TASK DIRECTIONS: Retype every line from the top of the entries down to the one with "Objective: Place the", both included, and skip the pictures.

Source records
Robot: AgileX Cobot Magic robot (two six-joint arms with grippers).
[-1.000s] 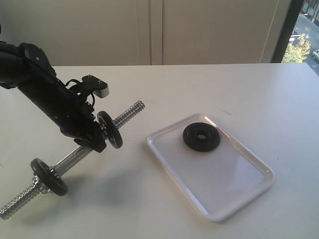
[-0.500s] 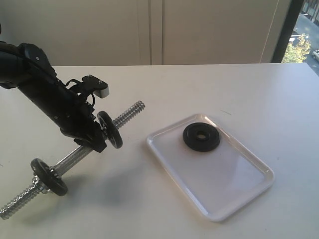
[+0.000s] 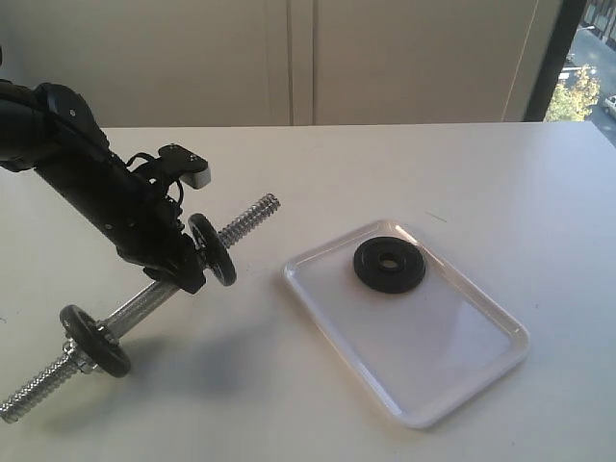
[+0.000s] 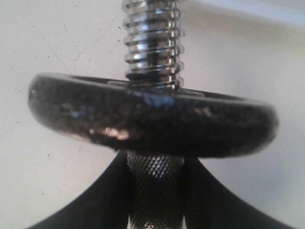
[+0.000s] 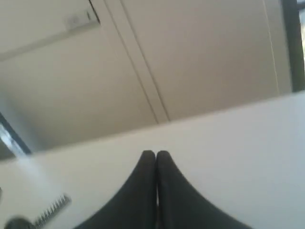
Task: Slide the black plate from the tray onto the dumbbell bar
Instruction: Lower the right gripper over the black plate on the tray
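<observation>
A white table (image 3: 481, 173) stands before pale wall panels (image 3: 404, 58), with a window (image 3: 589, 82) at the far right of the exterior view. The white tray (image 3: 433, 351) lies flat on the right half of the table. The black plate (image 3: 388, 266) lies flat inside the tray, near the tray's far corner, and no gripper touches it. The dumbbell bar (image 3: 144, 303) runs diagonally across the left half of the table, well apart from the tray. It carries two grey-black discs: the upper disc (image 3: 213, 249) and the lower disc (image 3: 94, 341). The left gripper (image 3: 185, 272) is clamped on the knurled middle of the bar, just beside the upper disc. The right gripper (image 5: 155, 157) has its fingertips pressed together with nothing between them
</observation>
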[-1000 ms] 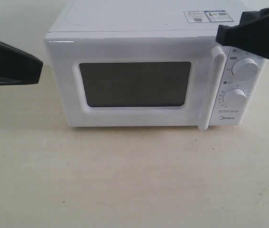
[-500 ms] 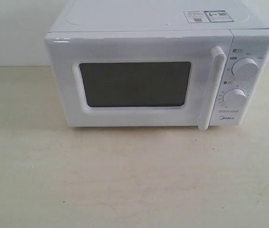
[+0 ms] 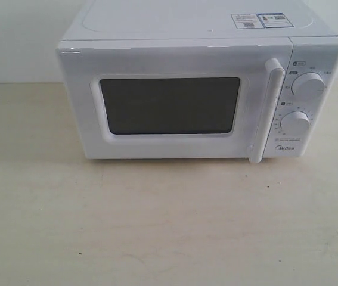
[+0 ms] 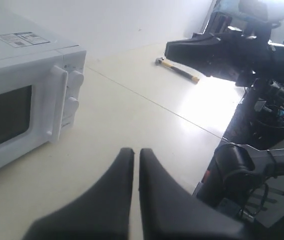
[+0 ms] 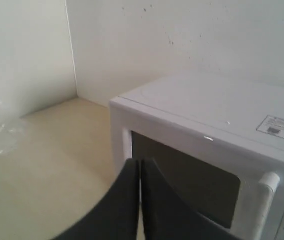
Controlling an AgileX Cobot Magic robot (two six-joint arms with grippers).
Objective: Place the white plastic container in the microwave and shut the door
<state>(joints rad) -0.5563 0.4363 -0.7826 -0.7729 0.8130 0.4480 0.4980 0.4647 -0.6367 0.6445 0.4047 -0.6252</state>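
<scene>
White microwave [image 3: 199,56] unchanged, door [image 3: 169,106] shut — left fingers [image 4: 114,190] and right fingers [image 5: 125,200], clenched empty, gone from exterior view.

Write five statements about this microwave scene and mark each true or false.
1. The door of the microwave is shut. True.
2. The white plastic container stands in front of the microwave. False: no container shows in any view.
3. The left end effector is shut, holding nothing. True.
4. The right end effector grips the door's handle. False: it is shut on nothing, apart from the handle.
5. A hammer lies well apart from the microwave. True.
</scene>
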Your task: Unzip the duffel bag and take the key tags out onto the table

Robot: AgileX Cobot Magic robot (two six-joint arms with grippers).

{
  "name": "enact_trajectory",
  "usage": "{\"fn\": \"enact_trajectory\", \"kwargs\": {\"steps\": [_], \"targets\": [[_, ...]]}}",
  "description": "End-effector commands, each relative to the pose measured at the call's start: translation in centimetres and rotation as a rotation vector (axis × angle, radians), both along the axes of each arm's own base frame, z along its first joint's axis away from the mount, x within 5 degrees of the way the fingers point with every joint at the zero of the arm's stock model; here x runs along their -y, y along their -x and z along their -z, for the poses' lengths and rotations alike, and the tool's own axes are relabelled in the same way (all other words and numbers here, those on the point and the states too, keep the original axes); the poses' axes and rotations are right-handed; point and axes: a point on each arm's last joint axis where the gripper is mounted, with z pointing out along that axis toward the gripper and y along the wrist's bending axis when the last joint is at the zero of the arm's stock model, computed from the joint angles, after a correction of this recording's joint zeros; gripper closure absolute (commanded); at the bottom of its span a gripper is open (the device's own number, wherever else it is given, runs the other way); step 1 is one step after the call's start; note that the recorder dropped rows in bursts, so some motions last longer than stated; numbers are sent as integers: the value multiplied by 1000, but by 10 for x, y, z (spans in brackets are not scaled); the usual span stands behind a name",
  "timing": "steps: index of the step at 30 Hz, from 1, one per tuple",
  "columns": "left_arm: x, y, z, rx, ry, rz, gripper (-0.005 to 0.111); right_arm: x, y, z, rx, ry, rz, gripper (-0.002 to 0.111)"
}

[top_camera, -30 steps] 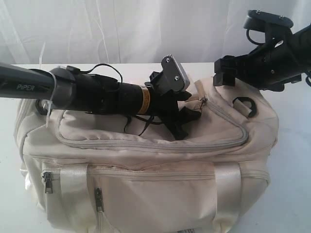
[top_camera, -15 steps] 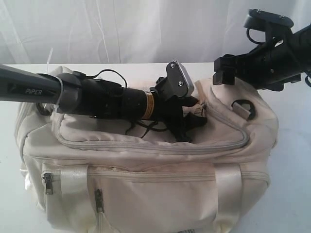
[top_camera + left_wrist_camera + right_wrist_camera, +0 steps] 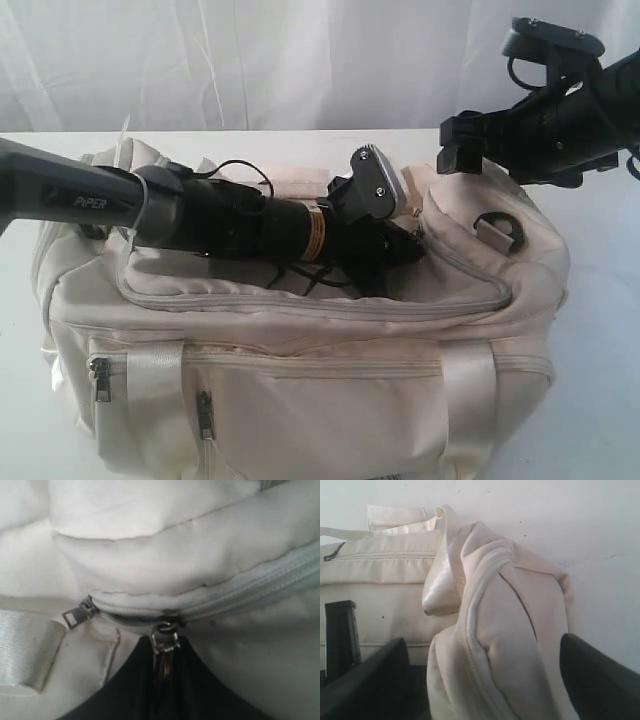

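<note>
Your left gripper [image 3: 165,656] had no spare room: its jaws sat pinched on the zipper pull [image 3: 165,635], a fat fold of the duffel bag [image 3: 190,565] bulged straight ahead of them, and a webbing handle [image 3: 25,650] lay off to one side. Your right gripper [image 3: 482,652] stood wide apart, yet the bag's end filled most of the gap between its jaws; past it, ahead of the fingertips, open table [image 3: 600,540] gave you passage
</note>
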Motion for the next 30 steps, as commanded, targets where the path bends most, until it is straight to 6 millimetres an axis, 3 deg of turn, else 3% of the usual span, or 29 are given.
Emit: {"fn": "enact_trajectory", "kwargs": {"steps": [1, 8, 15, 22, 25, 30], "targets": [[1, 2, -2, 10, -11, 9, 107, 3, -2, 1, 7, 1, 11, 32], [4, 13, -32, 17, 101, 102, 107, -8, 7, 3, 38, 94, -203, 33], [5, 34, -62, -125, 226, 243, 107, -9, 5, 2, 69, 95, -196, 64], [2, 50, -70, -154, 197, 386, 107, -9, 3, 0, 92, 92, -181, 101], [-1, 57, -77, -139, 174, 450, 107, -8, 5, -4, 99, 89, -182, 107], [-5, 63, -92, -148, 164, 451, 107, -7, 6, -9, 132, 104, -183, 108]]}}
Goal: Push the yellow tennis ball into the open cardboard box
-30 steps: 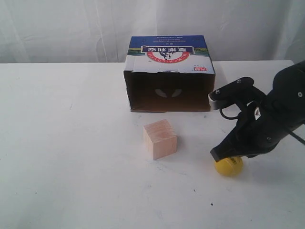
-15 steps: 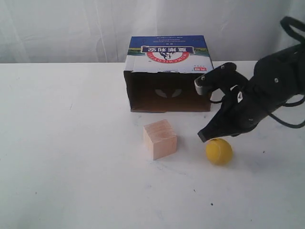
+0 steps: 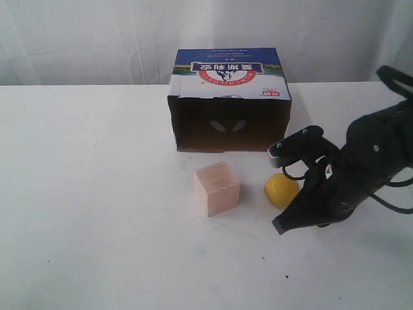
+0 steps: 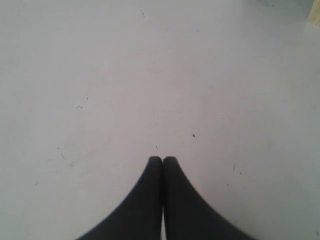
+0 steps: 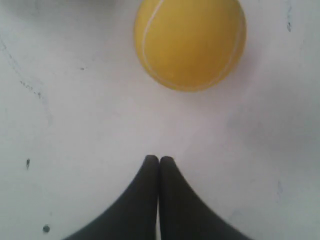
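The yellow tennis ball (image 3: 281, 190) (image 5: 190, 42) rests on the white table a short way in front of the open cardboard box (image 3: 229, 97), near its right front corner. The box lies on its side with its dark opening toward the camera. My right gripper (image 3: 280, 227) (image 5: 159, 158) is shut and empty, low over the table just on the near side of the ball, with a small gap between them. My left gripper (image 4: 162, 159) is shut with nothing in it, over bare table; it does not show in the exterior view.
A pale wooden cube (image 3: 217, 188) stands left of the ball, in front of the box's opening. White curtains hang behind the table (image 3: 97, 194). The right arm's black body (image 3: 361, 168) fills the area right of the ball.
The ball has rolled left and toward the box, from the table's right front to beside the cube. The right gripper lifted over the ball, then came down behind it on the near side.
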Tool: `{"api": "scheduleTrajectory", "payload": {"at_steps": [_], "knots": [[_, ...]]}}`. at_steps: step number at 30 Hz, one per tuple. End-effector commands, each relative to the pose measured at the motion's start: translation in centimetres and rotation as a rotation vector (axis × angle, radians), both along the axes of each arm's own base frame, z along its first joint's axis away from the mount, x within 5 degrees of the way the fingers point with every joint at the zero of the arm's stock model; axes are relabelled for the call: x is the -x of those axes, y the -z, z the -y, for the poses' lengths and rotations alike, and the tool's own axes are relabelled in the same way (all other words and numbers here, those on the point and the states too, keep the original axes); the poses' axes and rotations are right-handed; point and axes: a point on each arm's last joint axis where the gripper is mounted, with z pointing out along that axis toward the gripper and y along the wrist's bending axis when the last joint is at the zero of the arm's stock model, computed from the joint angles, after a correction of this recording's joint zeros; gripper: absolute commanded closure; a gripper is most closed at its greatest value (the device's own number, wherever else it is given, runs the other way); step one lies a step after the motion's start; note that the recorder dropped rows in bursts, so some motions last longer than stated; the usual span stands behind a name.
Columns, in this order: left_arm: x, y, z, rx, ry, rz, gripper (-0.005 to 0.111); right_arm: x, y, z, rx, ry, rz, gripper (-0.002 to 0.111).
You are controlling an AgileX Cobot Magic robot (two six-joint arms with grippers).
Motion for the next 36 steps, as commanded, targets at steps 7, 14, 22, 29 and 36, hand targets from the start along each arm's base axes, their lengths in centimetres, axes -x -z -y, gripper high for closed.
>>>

RESULT FOR THIS TASK:
Robot: AgileX Cobot Magic robot (two six-joint arms with grippers).
[-1.000s] 
[-0.500s] 
[+0.000s] 
[+0.000s] 
[+0.000s] 
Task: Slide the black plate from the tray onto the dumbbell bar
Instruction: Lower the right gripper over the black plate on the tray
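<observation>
A white table (image 3: 481, 173) stands before pale wall panels (image 3: 404, 58), with a window (image 3: 589, 82) at the far right of the exterior view. The white tray (image 3: 433, 351) lies flat on the right half of the table. The black plate (image 3: 388, 266) lies flat inside the tray, near the tray's far corner, and no gripper touches it. The dumbbell bar (image 3: 144, 303) runs diagonally across the left half of the table, well apart from the tray. It carries two grey-black discs: the upper disc (image 3: 213, 249) and the lower disc (image 3: 94, 341). The left gripper (image 3: 185, 272) is clamped on the knurled middle of the bar, just beside the upper disc. The right gripper (image 5: 155, 157) has its fingertips pressed together with nothing between them
</observation>
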[-1000 ms] 
[-500 ms] 
[+0 ms] 
[+0 ms] 
[+0 ms] 
Controlling an AgileX Cobot Magic robot (two six-joint arms with grippers).
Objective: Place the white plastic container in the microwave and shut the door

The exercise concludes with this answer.